If you're using SourceCodester Online Computer and Laptop Store 1.0, you may be affected by the CVE-2023-1987 vulnerability. This issue is found in the update order status function of the Master.php file. To determine if you're impacted, check if your system runs the affected software configuration: cpe:2.3:a:oretnom23:online\_computer\_and\_laptop\_store:1.0 No information about affected Apple product versions is available from the provided sources.

What should I do if I'm affected?

If you're affected by the CVE-2023-1987 vulnerability, it's important to act quickly. Unfortunately, no specific steps to mitigate this vulnerability are available. However, considering its severity, it's advisable to replace the affected software with an alternative product to ensure your system's security.

Is this in CISA’s Known Exploited Vulnerabilities Catalog?
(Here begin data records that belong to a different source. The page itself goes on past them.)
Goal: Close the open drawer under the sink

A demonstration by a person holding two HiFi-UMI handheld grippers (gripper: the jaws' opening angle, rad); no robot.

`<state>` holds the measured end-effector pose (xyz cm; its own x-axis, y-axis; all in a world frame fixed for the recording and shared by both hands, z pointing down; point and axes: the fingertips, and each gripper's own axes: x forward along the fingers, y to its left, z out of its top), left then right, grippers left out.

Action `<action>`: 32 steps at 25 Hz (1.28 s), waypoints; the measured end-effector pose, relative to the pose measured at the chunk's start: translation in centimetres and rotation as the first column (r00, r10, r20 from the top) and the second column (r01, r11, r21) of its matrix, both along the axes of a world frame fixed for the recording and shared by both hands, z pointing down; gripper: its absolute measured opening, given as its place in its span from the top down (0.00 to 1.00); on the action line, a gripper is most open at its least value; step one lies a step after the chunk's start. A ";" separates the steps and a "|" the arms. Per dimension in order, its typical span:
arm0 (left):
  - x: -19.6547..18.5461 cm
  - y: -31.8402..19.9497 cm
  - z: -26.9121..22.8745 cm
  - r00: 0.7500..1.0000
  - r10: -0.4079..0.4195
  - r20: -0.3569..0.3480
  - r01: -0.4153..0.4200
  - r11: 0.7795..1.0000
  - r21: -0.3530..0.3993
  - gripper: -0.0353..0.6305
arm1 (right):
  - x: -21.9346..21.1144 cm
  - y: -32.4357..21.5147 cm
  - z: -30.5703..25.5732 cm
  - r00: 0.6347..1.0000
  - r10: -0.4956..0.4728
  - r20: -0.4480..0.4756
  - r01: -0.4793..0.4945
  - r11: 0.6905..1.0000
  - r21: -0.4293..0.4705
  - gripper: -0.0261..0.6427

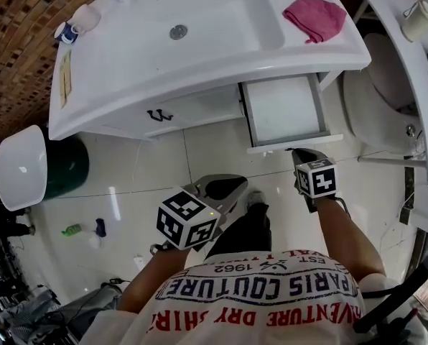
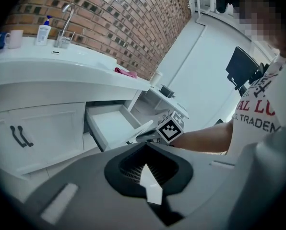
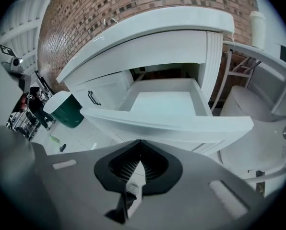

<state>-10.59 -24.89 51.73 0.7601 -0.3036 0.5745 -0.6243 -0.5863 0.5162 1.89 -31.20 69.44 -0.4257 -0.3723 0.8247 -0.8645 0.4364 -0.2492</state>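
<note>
Well, the drawer (image 1: 282,110) sits on the right side under the white sink (image 1: 128,56), and it is pulled far out. It looks empty inside. The right gripper (image 1: 300,154) is down low, right at the drawer front (image 3: 172,123). Its two jaws are pressed together with nothing between them, and their tip points at the bottom edge of that front. I cannot tell if the tip is touching the front or is just beside it. The left gripper (image 1: 235,184) hangs back over the floor, well apart from the drawer, and its jaws are together and hold nothing too. So I think the job is at its start: the pushing hand is lined up, but the drawer is not shut yet. The next move should be a straight, even push on the middle of the front, so the drawer slides in under the sink and does not go crooked. Nothing needs to be grabbed. A pink cloth (image 1: 314,14) lies up on the sink, out of the way.
</note>
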 end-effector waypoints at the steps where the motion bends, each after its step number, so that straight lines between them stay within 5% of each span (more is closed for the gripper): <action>1: -0.1 -0.2 0.1 1.000 0.001 -0.001 -0.001 1.000 -0.003 0.96 | -0.1 -0.2 0.1 1.000 0.002 -0.002 -0.002 1.000 -0.004 0.95; 32: -5.1 -4.4 2.7 0.998 -0.065 0.005 0.065 0.995 -0.072 0.96 | -2.9 -12.3 1.9 0.997 0.082 -0.014 -0.082 0.996 -0.017 0.95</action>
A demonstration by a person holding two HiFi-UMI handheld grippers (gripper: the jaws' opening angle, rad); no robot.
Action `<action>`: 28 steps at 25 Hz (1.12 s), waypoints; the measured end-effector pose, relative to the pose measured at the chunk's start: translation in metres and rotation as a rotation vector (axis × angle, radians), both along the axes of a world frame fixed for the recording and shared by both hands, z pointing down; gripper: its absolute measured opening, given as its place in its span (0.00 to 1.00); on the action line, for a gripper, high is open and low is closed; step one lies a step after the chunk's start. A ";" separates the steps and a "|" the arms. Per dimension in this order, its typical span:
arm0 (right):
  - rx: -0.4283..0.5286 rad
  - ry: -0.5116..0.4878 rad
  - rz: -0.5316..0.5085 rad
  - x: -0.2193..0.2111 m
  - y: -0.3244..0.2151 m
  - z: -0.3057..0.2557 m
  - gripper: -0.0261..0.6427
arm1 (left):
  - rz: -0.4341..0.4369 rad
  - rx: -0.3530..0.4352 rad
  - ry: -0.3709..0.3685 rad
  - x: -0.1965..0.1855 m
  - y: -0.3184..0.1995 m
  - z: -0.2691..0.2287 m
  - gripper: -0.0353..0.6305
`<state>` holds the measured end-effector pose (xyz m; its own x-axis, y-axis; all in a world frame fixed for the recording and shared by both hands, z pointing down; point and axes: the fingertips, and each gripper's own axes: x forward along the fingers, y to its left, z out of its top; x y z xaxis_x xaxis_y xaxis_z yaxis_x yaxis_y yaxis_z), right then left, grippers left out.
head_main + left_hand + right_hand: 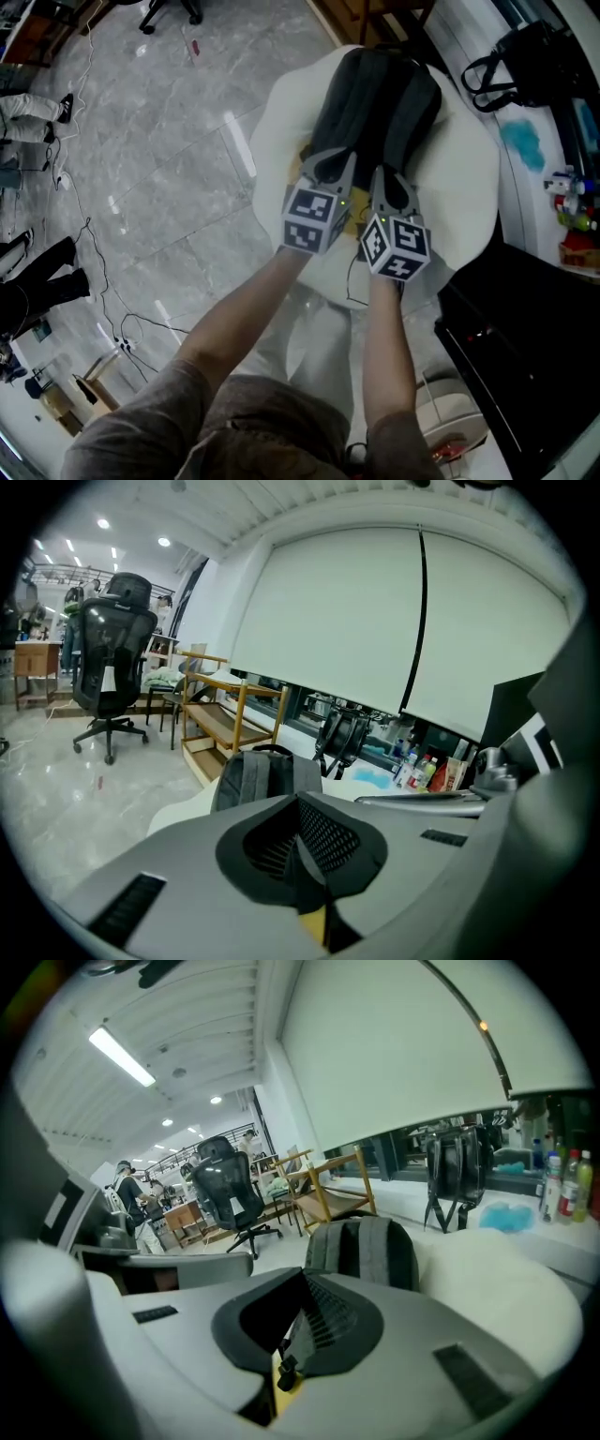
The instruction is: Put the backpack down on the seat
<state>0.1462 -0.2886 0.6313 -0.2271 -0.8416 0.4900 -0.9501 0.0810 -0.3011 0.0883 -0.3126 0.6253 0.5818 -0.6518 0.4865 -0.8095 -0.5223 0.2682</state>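
- Task status: the backpack [380, 103] lies lengthwise on the white seat [469, 187]. The cushion carries its full length, and nothing grips it. I judge the put-down itself complete.
- Left claw [330, 159]: clenched. The left gripper view shows the pads closed on each other with nothing between them.
- Right claw [386, 173]: clenched. The right gripper view shows the same closed pads and no strap or fabric caught in them.
- Position of the backpack relative to the claws: both claws sit side by side at its near end, the left one at the near left corner and the right one at the near right corner.
- In the head view the tips overlap the near edge of the backpack. Each gripper view shows the backpack ahead of the closed tips, with its top panel and two strap bands facing me.
- Contact: I cannot tell whether either tip touches the fabric. The claw bodies hide the near edge in both gripper views.
- Remaining work, as I judge it: clear both claws from the seat. Confirm that the backpack rests steady on the rounded cushion and does not slide toward its edge.
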 end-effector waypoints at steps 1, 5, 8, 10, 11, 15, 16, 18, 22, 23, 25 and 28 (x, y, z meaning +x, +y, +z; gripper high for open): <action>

The CVE-2023-1987 vulnerability is not listed in CISA's Known Exploited Vulnerabilities Catalog. This critical SQL injection vulnerability affects the SourceCodester Online Computer and Laptop Store 1.0 software. It was published on April 11, 2023, but no due date or required action is provided. Users are advised to refer to available advisories, solutions, and tools for mitigation strategies.

Weakness enumeration

The weakness enumeration for this vulnerability is categorized as CWE-89 is an SQL injection issue affecting the update order status function in SourceCodester Online Computer and Laptop Store 1.0, compromising confidentiality, integrity, and availability.

For more details

For a comprehensive understanding of its description, severity, technical details, and affected software configurations, refer to the NVD page or the resources listed below.